Doctor Who episode 35: Kidnap (25/7/1964)

A new director, Frank Cox, takes over from Mervyn Pinfield for the final two episodes of this adventure. He’d previously handled The Brink of Disaster, which was an immediate improvement over Richard Martin’s The Edge of Destruction. The difference is less perceptible here, mainly because Pinfield did a decent job with the earlier episodes, but I did notice more use of close ups (Kidnap begins with a close up on Hartnell and ends with one of Ilona Rodgers), and a neat cross-fade to represent telepathic communication. I also had a slight sense that this is a bit under-rehearsed – nearly everyone fluffs a bit (especially the Sensorite that takes an age to spit out the mangled line ‘I heard them over- over- over-talking’), and steps on each other’s lines.

The episode is largely an exercise in stringing things out for another week, with events very gradually shifting towards an imminent climax. The Second Elder is killed; John is finally cured of his mental health issues and remembers that the City Administrator is their enemy – just after the Doctor and Ian have conspired to make him the new Second Elder; the Doctor and Ian head back into the aqueducts for a showdown with the Sensorites’ enemies – equipped with sabotaged weapons and a useless map.
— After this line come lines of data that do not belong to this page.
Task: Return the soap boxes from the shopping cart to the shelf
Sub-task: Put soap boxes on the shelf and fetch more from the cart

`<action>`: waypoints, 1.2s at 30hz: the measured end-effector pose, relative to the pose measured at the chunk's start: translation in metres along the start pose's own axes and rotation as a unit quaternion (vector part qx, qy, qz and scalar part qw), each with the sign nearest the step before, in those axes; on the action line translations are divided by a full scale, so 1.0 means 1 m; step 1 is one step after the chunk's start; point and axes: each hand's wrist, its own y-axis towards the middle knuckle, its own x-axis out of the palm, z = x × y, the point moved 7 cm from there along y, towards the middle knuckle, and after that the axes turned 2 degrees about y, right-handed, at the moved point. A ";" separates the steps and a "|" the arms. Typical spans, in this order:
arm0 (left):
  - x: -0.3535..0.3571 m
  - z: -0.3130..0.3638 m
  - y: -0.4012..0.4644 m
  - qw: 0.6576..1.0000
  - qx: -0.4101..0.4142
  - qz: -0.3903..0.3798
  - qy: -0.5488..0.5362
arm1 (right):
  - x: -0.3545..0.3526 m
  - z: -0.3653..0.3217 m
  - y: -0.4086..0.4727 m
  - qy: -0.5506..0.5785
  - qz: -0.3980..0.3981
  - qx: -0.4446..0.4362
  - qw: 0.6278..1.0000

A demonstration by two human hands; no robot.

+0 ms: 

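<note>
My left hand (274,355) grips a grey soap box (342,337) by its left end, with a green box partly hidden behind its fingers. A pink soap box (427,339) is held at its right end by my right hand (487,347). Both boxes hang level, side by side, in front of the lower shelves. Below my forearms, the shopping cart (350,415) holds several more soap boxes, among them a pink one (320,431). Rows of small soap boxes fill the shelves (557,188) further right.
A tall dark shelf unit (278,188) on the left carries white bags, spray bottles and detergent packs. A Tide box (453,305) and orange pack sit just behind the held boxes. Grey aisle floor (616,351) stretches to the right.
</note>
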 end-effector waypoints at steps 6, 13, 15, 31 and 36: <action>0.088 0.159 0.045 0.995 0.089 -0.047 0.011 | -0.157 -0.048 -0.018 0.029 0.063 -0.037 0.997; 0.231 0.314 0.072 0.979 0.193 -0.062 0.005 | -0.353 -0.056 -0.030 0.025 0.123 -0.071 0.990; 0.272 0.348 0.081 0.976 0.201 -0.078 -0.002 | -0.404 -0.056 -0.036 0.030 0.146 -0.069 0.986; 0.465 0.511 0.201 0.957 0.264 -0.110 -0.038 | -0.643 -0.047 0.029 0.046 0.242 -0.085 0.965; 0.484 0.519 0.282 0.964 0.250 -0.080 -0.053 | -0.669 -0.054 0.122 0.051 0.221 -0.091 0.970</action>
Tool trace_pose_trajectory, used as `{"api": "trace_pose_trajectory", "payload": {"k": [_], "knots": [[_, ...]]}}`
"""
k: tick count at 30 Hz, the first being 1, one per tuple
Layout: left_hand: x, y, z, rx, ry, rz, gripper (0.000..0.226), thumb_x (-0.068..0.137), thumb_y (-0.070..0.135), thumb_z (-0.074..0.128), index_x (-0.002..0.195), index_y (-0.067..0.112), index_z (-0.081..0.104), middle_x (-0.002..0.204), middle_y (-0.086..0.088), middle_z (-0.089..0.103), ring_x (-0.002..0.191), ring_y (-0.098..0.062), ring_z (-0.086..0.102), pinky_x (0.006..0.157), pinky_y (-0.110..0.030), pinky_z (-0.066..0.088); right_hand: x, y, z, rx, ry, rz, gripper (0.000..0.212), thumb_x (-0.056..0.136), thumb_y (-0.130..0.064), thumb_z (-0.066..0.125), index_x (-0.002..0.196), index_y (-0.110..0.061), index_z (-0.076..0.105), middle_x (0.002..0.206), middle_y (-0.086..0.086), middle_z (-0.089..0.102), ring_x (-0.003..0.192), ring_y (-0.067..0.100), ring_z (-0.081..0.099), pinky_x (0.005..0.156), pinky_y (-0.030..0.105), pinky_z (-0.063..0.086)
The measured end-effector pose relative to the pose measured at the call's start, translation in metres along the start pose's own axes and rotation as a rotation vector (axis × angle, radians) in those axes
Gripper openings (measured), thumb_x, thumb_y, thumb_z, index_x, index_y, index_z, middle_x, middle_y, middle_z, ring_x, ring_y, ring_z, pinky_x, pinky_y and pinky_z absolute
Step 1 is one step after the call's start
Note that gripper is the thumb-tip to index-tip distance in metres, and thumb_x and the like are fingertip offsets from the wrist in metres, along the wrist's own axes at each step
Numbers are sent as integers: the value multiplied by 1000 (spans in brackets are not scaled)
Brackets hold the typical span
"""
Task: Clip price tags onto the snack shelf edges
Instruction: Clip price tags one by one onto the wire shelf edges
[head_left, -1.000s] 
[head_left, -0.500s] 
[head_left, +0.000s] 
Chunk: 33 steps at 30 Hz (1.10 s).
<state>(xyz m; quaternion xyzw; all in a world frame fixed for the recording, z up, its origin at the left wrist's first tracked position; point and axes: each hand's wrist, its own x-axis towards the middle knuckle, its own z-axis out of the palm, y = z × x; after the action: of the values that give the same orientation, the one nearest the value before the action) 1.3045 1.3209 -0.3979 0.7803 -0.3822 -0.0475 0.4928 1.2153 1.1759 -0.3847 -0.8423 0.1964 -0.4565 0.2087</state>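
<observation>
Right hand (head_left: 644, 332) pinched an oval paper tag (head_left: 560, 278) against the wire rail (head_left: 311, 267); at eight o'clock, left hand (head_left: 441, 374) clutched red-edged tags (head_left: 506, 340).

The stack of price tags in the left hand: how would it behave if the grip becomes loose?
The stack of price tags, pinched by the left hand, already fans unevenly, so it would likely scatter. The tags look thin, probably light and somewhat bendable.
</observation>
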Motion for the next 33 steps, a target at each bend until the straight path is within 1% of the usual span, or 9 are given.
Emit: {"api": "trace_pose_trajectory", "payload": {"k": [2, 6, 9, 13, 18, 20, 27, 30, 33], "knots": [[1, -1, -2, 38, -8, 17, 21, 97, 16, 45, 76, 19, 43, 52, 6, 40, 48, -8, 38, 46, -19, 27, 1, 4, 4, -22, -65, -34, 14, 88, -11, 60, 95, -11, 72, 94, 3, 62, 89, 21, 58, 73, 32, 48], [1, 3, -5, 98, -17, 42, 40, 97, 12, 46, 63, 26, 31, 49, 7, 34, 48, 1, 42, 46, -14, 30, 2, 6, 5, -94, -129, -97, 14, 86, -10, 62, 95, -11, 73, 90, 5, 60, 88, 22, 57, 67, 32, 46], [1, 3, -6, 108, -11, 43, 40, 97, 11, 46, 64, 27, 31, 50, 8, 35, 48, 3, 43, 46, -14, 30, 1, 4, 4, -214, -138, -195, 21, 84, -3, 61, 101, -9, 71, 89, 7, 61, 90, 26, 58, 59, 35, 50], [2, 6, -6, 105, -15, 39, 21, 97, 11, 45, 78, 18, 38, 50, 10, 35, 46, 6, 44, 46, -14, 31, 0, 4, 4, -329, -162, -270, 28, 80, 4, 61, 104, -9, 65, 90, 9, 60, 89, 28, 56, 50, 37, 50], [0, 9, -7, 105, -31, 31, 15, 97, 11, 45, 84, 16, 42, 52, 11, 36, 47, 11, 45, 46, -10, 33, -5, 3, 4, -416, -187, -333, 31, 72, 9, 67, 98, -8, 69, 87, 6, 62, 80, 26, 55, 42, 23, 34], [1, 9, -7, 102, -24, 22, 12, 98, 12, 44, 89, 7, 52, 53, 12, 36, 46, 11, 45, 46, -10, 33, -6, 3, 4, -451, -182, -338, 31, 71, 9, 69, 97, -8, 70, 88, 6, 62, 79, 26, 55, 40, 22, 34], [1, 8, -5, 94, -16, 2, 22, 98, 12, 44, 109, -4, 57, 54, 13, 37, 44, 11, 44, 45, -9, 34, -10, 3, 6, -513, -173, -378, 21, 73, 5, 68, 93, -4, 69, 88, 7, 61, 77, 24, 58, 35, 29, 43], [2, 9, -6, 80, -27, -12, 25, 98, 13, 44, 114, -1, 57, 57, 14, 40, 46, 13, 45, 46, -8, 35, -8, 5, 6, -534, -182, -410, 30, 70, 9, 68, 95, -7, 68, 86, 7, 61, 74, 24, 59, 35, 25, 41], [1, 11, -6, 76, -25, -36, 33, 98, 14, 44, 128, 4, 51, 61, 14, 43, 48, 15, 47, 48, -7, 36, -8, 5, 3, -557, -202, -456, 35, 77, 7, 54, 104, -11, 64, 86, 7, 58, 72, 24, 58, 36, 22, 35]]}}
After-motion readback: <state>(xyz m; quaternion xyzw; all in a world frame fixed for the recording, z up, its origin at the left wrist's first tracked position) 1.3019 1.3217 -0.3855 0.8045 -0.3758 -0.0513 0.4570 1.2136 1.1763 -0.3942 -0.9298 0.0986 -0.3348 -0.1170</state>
In between, there are many longueurs: a false accusation of murder against the Doctor, quickly refuted because of some interminable business with cloaks and coats; the drippy John and Carol mooning over each other; various discussions about trying to get Barbara down to the Sense-Sphere, and plenty of expository ranting by the City Administrator. Fortunately, there’s enough complication to justify most of this – particularly having the Humans’ main enemy promoted to a position of even greater authority.

However, there are some odd choices here. Ian has apparently been cured of his deadly atropine poisoning off screen, after nipping to the laboratory for a new dose of antidote, and, having finally found something for Susan to do at the start of the adventure, Carole Ann Ford’s been given nothing but feed lines for about three weeks now. This must have been a pretty thankless week for her and William Russell. By contrast, Hartnell again gets the lion’s share of good material: name-dropping Beau Brummel, and out-thinking all the other characters – ‘I’ve more or less solved that problem,’ he says of the monsters and the poisonings. He also claims, ‘I’ve never liked weapons at any time’, which tends to reinforce my view that this is the first story that’s been written with an absolutely clear sense of who the Doctor is – which isn’t to say Peter R. Newman got there first, just that the production team had a settled view, and presumably David Whitaker edited the scripts accordingly.